- [Problem requirements]:
An exact copy of the data below is needed; please leave out any pictures.

[Opening Dataset content section]

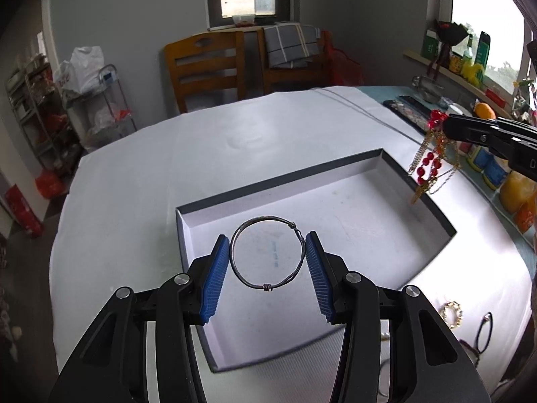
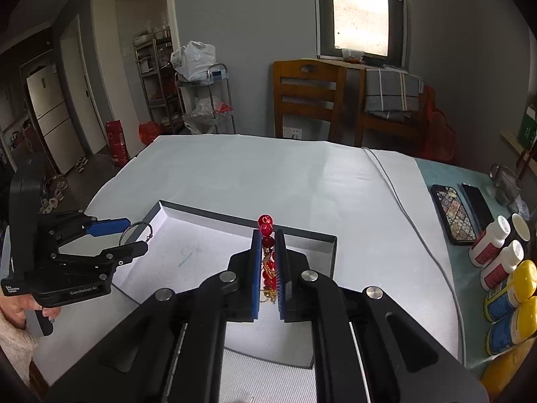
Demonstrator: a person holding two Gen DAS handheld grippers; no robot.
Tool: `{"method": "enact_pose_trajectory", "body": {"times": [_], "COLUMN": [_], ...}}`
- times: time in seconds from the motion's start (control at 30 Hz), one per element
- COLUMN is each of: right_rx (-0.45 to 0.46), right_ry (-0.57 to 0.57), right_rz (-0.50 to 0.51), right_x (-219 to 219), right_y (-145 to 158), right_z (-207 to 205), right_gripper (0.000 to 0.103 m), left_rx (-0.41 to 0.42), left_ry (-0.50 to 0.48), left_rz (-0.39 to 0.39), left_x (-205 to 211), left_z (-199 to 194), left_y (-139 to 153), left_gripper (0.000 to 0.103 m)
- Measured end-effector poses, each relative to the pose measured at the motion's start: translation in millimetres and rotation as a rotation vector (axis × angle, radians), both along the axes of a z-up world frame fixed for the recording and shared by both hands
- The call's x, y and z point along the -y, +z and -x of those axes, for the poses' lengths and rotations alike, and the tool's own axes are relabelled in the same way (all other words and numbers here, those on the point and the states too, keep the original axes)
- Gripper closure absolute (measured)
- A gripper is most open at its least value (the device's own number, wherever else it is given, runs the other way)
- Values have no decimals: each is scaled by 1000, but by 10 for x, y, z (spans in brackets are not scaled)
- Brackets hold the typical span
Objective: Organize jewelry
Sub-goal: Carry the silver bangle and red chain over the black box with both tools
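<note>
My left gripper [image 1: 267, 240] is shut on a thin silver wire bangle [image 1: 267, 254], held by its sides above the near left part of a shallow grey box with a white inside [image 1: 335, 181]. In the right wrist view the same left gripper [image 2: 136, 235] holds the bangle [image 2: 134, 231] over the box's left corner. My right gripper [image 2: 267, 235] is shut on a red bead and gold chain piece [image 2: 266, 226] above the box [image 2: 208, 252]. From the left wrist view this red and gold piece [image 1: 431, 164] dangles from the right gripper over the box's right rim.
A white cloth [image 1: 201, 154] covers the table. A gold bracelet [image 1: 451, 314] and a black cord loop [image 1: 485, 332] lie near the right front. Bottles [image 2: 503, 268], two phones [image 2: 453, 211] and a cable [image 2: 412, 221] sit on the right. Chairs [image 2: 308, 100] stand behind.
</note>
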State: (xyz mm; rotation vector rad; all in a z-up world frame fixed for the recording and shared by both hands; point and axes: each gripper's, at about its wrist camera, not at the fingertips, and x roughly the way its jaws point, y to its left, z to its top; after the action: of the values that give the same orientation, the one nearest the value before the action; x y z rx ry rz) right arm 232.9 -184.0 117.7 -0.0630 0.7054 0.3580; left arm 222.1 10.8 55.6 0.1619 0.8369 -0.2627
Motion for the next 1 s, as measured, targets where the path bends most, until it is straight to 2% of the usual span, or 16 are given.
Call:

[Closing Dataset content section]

- [Answer to the exercise]:
Demonstrator: a person holding two Gen DAS handheld grippers; no robot.
Tool: `{"method": "enact_pose_trajectory", "body": {"times": [_], "COLUMN": [_], ...}}`
- times: time in seconds from the motion's start (control at 30 Hz), one per element
- COLUMN is each of: right_rx (-0.45 to 0.46), right_ry (-0.57 to 0.57), right_rz (-0.50 to 0.51), right_x (-219 to 219), right_y (-145 to 158), right_z (-207 to 205), right_gripper (0.000 to 0.103 m), left_rx (-0.41 to 0.42), left_ry (-0.50 to 0.48), left_rz (-0.39 to 0.39), left_x (-205 to 211), left_z (-199 to 194), left_y (-139 to 153), left_gripper (0.000 to 0.103 m)
- Measured end-effector poses, each relative to the pose measured at the motion's start: translation in millimetres and rotation as a rotation vector (axis × angle, radians), both along the axes of a z-up world frame fixed for the recording and shared by both hands
- The call's x, y and z point along the -y, +z and -x of those axes, for the poses' lengths and rotations alike, and the tool's own axes are relabelled in the same way (all other words and numbers here, those on the point and the states too, keep the original axes)
- Gripper closure absolute (measured)
- A gripper is most open at its least value (the device's own number, wherever else it is given, runs the other way)
- Values have no decimals: each is scaled by 1000, but by 10 for x, y, z (spans in brackets are not scaled)
- Brackets hold the typical span
Objective: Organize jewelry
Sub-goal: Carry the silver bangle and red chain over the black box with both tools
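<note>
My left gripper [image 1: 267, 240] is shut on a thin silver wire bangle [image 1: 267, 254], held by its sides above the near left part of a shallow grey box with a white inside [image 1: 335, 181]. In the right wrist view the same left gripper [image 2: 136, 235] holds the bangle [image 2: 134, 231] over the box's left corner. My right gripper [image 2: 267, 235] is shut on a red bead and gold chain piece [image 2: 266, 226] above the box [image 2: 208, 252]. From the left wrist view this red and gold piece [image 1: 431, 164] dangles from the right gripper over the box's right rim.
A white cloth [image 1: 201, 154] covers the table. A gold bracelet [image 1: 451, 314] and a black cord loop [image 1: 485, 332] lie near the right front. Bottles [image 2: 503, 268], two phones [image 2: 453, 211] and a cable [image 2: 412, 221] sit on the right. Chairs [image 2: 308, 100] stand behind.
</note>
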State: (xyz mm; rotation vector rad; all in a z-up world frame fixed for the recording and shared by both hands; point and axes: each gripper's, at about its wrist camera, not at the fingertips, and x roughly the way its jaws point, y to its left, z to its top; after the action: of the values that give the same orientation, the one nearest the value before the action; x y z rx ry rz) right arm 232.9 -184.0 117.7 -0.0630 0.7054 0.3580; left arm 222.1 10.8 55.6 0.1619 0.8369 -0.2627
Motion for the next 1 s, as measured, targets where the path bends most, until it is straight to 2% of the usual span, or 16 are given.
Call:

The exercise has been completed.